**Required action**
Each line from the start of the data below through the one containing "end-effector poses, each" must be reproduced exactly.

*** Block opens ***

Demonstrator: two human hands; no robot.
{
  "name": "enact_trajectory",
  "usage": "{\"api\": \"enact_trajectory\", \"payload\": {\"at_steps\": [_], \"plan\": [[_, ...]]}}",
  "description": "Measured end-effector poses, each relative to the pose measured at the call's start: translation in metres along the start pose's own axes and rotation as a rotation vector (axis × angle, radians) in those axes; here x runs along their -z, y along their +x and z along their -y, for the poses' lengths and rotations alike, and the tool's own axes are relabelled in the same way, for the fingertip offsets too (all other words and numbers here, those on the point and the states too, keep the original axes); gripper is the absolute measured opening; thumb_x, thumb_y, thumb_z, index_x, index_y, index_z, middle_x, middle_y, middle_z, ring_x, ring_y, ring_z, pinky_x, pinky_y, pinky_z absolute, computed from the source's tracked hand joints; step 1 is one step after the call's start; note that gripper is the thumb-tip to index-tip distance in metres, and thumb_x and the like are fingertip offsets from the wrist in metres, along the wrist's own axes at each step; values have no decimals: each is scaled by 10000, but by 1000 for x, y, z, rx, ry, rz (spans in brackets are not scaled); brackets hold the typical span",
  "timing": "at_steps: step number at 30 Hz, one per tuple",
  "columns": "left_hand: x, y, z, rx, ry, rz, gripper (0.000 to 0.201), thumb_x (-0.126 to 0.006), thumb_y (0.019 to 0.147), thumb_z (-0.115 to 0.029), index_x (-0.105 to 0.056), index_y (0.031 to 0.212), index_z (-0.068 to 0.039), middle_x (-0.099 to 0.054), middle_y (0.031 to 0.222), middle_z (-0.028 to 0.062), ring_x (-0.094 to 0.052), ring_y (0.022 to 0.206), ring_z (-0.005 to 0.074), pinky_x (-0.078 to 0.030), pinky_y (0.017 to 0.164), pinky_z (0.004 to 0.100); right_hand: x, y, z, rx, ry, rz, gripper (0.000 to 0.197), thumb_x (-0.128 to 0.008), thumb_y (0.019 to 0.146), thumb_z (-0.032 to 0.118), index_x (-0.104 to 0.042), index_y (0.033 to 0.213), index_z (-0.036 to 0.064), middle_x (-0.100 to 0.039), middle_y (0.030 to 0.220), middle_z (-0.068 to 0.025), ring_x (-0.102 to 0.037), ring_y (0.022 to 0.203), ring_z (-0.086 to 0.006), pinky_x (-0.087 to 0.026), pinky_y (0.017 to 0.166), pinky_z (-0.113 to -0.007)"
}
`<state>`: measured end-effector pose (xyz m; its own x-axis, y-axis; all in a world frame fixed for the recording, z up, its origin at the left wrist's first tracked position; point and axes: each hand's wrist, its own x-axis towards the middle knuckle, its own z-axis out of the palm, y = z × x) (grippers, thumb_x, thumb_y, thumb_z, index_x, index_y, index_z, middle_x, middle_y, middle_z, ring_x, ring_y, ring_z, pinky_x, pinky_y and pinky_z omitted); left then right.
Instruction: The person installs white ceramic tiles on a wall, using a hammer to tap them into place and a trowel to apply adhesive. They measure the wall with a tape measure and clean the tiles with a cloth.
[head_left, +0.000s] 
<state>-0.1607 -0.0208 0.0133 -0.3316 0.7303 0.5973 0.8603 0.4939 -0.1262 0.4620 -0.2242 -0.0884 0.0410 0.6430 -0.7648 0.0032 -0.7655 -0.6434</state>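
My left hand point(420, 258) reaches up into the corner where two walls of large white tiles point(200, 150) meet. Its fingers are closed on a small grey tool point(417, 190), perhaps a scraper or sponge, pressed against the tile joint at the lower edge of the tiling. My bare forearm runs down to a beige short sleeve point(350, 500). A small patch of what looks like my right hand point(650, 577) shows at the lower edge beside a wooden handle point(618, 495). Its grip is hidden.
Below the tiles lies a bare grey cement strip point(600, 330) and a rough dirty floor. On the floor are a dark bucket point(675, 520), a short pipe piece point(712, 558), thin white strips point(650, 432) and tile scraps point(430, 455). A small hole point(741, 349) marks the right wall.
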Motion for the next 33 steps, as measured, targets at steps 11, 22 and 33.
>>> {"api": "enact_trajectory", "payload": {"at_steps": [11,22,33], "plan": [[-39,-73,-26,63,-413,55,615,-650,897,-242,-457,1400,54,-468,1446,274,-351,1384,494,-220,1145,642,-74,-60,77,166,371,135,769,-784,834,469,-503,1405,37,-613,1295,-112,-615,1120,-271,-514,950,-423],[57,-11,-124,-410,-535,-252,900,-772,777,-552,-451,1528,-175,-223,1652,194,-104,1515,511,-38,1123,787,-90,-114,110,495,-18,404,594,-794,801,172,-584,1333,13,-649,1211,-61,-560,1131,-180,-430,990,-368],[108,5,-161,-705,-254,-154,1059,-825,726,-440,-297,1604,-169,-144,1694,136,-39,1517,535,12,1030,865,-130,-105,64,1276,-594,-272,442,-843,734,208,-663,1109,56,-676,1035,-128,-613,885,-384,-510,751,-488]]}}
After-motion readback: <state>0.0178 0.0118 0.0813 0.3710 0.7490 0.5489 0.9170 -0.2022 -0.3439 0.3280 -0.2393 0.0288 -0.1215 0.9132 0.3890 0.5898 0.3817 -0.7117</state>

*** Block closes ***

**Response below**
Demonstrator: two human hands; no robot.
{
  "name": "enact_trajectory",
  "usage": "{\"api\": \"enact_trajectory\", \"payload\": {\"at_steps\": [_], \"plan\": [[_, ...]]}}",
  "description": "Measured end-effector poses, each relative to the pose measured at the call's start: translation in metres along the start pose's own axes and rotation as a rotation vector (axis × angle, radians) in those axes; here x runs along their -z, y along their +x and z along their -y, for the poses' lengths and rotations alike, and the tool's own axes are relabelled in the same way, for the fingertip offsets too (all other words and numbers here, those on the point and the states too, keep the original axes); gripper is the absolute measured opening; thumb_x, thumb_y, thumb_z, index_x, index_y, index_z, middle_x, middle_y, middle_z, ring_x, ring_y, ring_z, pinky_x, pinky_y, pinky_z absolute, computed from the source's tracked hand joints; step 1 is one step after the call's start; note that gripper is the thumb-tip to index-tip distance in metres, and thumb_x and the like are fingertip offsets from the wrist in metres, along the wrist's own axes at each step; values have no decimals: each is scaled by 10000, but by 1000 for x, y, z, rx, ry, rz (spans in brackets are not scaled); brackets hold the typical span",

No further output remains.